(WORK ITEM) Nothing in the copy should be a picture; everything else in the listing is to be restated exactly.

━━ DATA SHOWN ━━

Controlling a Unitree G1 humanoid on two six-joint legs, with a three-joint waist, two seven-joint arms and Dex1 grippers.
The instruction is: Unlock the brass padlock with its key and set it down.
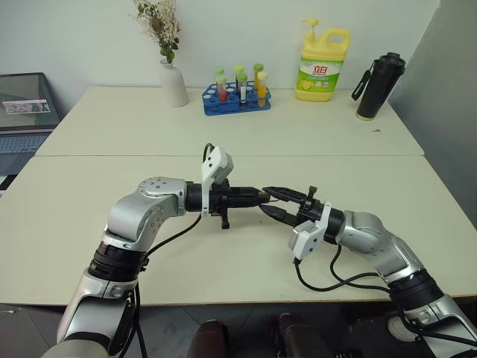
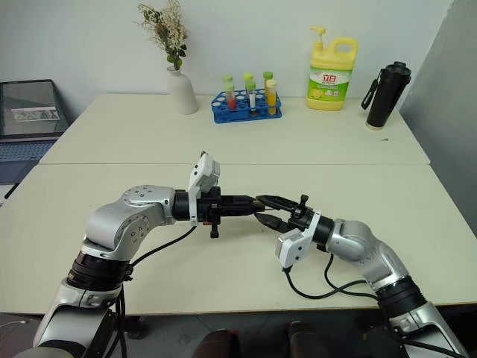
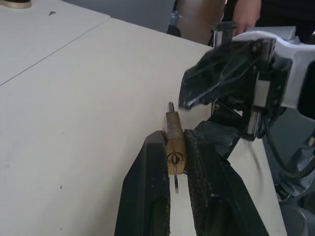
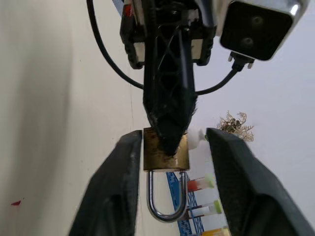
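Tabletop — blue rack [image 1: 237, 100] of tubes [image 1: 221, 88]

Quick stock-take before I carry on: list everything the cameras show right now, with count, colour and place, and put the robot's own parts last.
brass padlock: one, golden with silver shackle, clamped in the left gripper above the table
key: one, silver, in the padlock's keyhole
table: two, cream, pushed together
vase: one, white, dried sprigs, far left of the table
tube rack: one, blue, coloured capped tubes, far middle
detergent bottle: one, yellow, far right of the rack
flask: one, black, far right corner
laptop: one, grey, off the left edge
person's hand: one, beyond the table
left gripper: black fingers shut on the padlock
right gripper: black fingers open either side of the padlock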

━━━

(REPLY)
Controlling a Unitree G1 humanoid on two six-joint legs, with a three-joint waist, two seven-joint arms and Dex1 grippers.
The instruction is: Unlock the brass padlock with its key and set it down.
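Tabletop — blue rack [image 1: 237, 100] of tubes [image 1: 221, 88]

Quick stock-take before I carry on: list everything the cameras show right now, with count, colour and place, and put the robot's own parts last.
brass padlock: one, golden with silver shackle, clamped in the left gripper above the table
key: one, silver, in the padlock's keyhole
table: two, cream, pushed together
vase: one, white, dried sprigs, far left of the table
tube rack: one, blue, coloured capped tubes, far middle
detergent bottle: one, yellow, far right of the rack
flask: one, black, far right corner
laptop: one, grey, off the left edge
person's hand: one, beyond the table
left gripper: black fingers shut on the padlock
right gripper: black fingers open either side of the padlock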

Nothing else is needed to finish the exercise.